» **MATERIAL PROVIDED**:
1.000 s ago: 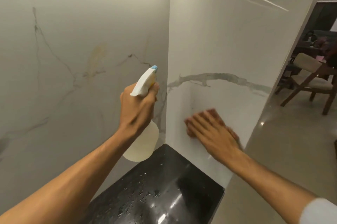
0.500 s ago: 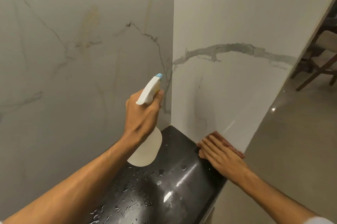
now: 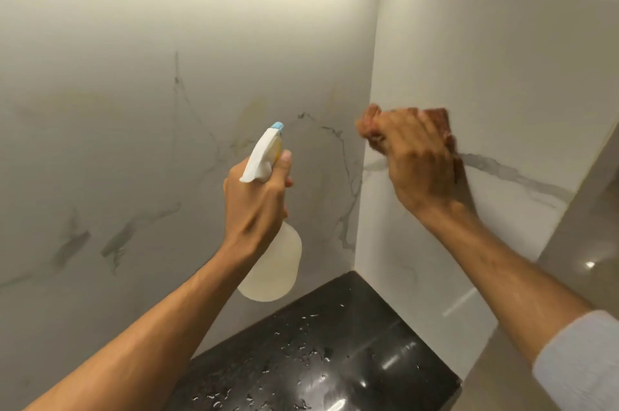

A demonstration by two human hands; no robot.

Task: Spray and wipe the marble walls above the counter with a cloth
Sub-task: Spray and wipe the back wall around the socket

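The person's left hand is wrapped around the neck of a translucent plastic spray bottle with a white trigger head and a pale blue nozzle tip, gripping it firmly with the nozzle pointing up and away toward the far white marble wall with grey veining. The bottle hangs in the air, clear of the glossy black stone counter, which lies below it in the corner and is speckled with water drops. The right hand is closed on a reddish-brown cloth, bunched in the fingers, and presses it against the right-hand marble wall just beside the corner seam, at the level of a grey vein that runs off to the right. The cloth is blurred. A pale sleeve covers the right forearm at the near right edge.
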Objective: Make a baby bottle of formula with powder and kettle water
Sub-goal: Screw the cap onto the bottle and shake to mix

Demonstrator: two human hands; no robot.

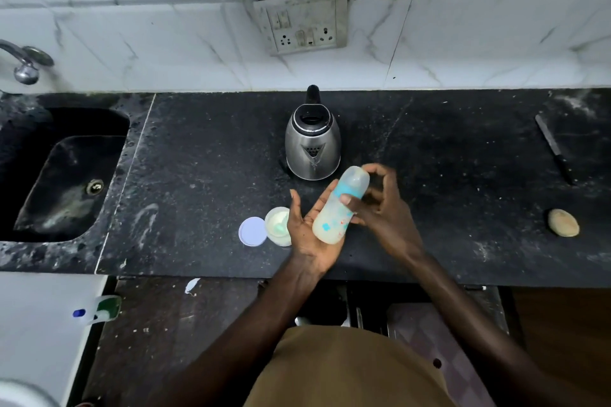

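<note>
**Head view: both hands at the bottle.** A translucent plastic baby bottle (337, 208) with a turquoise collar and a clear domed cap is held above the dark speckled stone surface (198, 175), touching neither it nor the other items. Its long axis runs diagonally, with the base low and toward the person and the cap high and toward the steel electric kettle (312, 142), whose lid stands open. The contents look pale and cloudy.

The left hand (309, 231) lies palm up under the base, its fingers (295, 205) straight and spread, supporting rather than gripping. The right hand (383, 208) grips the collar end, with the thumb across the turquoise band and the fingers (377, 172) curled round the cap side. The right hand is therefore nearer the cap and the left nearer the base. Judged from this, the step is mixing or cap tightening, and any turn would run about that diagonal axis.

**Count:**
- one bottle
- one kettle
- one open round white powder tub (277, 225), just left of the left hand
- one round white lid (253, 231) beside the tub
- one dark-handled knife (555, 149), well apart at right
- one tan rounded lump (563, 222), also well apart at right
</note>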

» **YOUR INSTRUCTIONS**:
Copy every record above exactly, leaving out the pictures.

» **RESPONSE AREA**:
1.000 s ago: 
0.500 s ago: 
now: 

A demonstration by two human hands; no robot.

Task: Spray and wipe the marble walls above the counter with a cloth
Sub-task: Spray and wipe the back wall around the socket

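The person's left hand is wrapped around the neck of a translucent plastic spray bottle with a white trigger head and a pale blue nozzle tip, gripping it firmly with the nozzle pointing up and away toward the far white marble wall with grey veining. The bottle hangs in the air, clear of the glossy black stone counter, which lies below it in the corner and is speckled with water drops. The right hand is closed on a reddish-brown cloth, bunched in the fingers, and presses it against the right-hand marble wall just beside the corner seam, at the level of a grey vein that runs off to the right. The cloth is blurred. A pale sleeve covers the right forearm at the near right edge.
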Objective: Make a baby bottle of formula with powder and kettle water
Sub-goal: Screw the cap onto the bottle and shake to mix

Demonstrator: two human hands; no robot.


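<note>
**Head view: both hands at the bottle.** A translucent plastic baby bottle (337, 208) with a turquoise collar and a clear domed cap is held above the dark speckled stone surface (198, 175), touching neither it nor the other items. Its long axis runs diagonally, with the base low and toward the person and the cap high and toward the steel electric kettle (312, 142), whose lid stands open. The contents look pale and cloudy.

The left hand (309, 231) lies palm up under the base, its fingers (295, 205) straight and spread, supporting rather than gripping. The right hand (383, 208) grips the collar end, with the thumb across the turquoise band and the fingers (377, 172) curled round the cap side. The right hand is therefore nearer the cap and the left nearer the base. Judged from this, the step is mixing or cap tightening, and any turn would run about that diagonal axis.

**Count:**
- one bottle
- one kettle
- one open round white powder tub (277, 225), just left of the left hand
- one round white lid (253, 231) beside the tub
- one dark-handled knife (555, 149), well apart at right
- one tan rounded lump (563, 222), also well apart at right
</note>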

The work on this exercise is complete.